## Requirement
Word for word, copy the entire listing below, but do not carry over any pictures.

## Recorded data
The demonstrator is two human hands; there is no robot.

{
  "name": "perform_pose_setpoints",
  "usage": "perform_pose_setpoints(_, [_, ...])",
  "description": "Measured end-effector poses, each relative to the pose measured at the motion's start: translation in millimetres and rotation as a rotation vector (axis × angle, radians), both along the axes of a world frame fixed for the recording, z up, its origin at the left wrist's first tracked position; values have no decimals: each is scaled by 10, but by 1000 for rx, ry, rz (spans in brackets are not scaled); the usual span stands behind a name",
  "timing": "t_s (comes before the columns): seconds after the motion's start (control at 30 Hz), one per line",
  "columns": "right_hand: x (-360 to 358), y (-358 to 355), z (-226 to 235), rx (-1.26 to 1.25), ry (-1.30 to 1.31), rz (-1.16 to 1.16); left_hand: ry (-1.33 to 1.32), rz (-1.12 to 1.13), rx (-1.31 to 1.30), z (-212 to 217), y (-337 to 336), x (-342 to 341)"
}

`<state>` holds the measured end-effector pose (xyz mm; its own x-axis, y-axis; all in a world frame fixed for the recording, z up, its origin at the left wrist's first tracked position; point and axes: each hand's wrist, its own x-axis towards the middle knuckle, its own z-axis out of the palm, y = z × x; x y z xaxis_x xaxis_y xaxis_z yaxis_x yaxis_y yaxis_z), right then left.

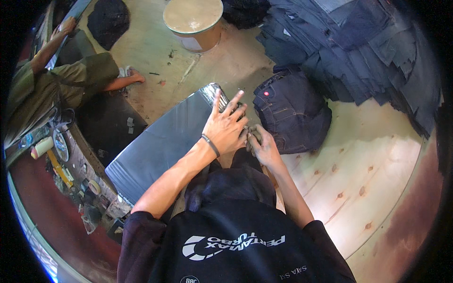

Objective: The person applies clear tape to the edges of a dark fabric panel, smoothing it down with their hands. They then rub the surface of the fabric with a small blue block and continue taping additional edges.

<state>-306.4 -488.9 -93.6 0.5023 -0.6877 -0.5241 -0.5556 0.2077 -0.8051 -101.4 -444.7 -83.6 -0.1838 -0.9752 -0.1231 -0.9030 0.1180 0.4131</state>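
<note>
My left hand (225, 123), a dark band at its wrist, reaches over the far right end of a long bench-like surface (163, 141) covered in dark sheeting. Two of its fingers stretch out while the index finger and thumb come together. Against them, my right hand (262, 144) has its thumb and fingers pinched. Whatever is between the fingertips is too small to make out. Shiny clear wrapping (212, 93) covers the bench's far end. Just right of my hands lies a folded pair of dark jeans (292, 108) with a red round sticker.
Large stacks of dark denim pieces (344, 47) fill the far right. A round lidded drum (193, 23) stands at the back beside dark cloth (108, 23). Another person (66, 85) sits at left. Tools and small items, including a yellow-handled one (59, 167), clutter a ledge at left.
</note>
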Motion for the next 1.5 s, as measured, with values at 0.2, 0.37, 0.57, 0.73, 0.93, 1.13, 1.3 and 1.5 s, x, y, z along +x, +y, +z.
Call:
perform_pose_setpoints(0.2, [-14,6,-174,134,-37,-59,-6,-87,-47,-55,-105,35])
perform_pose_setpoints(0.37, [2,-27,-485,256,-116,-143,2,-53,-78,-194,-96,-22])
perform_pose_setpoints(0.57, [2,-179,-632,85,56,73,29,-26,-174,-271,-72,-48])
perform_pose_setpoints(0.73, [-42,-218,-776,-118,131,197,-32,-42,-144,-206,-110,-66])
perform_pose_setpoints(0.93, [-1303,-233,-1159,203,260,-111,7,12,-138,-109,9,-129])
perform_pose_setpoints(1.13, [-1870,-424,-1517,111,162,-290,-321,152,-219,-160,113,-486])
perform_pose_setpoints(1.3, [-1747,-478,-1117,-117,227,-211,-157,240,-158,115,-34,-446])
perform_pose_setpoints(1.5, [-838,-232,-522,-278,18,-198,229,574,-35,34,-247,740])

## The completed task
The demonstrator is two human hands; there is no robot.

{
  "name": "perform_pose_setpoints",
  "usage": "perform_pose_setpoints(_, [_, ...])",
  "description": "Measured end-effector poses, each relative to the pose measured at the motion's start: translation in millimetres and rotation as a rotation vector (axis × angle, radians), both along the axes of a world frame fixed for the recording, z up, its origin at the left wrist's first tracked position; values have no decimals: each is scaled by 10, but by 1000 for rx, ry, rz (spans in brackets are not scaled); the usual span stands behind a name",
  "timing": "t_s (comes before the columns): seconds after the motion's start (control at 30 Hz), one per line",
  "columns": "right_hand: x (-360 to 358), y (-358 to 355), z (-226 to 235), rx (-1.26 to 1.25), ry (-1.30 to 1.31), rz (-1.16 to 1.16); left_hand: ry (-1.33 to 1.32), rz (-1.12 to 1.13), rx (-1.31 to 1.30), z (-212 to 217), y (-337 to 336), x (-342 to 341)"
}

`<state>` holds the measured end-effector pose (xyz mm; its own x-axis, y-axis; all in a world frame fixed for the recording, z up, its origin at the left wrist's first tracked position; point and axes: each hand's wrist, its own x-axis towards the middle knuckle, its own z-axis out of the palm, y = z × x; x y z xaxis_x xaxis_y xaxis_z yaxis_x yaxis_y yaxis_z), right then left.


Objective: The person applies clear tape to the edges of a dark fabric panel, smoothing it down with their hands. They then rub the surface of the fabric with a small blue block and continue taping additional edges.

<state>-306.4 -488.9 -93.6 0.5023 -0.6877 -0.5241 -0.5556 0.2077 -0.8051 -101.4 -444.7 -83.6 -0.1838 -0.9752 -0.1231 -0.9030 0.1180 0.4131</state>
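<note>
My left hand (225, 123), a dark band at its wrist, reaches over the far right end of a long bench-like surface (163, 141) covered in dark sheeting. Two of its fingers stretch out while the index finger and thumb come together. Against them, my right hand (262, 144) has its thumb and fingers pinched. Whatever is between the fingertips is too small to make out. Shiny clear wrapping (212, 93) covers the bench's far end. Just right of my hands lies a folded pair of dark jeans (292, 108) with a red round sticker.
Large stacks of dark denim pieces (344, 47) fill the far right. A round lidded drum (193, 23) stands at the back beside dark cloth (108, 23). Another person (66, 85) sits at left. Tools and small items, including a yellow-handled one (59, 167), clutter a ledge at left.
</note>
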Motion for the next 1.5 s, as measured, with values at 0.2, 0.37, 0.57, 0.73, 0.93, 1.13, 1.3 and 1.5 s, x, y, z along +x, +y, +z.
Call:
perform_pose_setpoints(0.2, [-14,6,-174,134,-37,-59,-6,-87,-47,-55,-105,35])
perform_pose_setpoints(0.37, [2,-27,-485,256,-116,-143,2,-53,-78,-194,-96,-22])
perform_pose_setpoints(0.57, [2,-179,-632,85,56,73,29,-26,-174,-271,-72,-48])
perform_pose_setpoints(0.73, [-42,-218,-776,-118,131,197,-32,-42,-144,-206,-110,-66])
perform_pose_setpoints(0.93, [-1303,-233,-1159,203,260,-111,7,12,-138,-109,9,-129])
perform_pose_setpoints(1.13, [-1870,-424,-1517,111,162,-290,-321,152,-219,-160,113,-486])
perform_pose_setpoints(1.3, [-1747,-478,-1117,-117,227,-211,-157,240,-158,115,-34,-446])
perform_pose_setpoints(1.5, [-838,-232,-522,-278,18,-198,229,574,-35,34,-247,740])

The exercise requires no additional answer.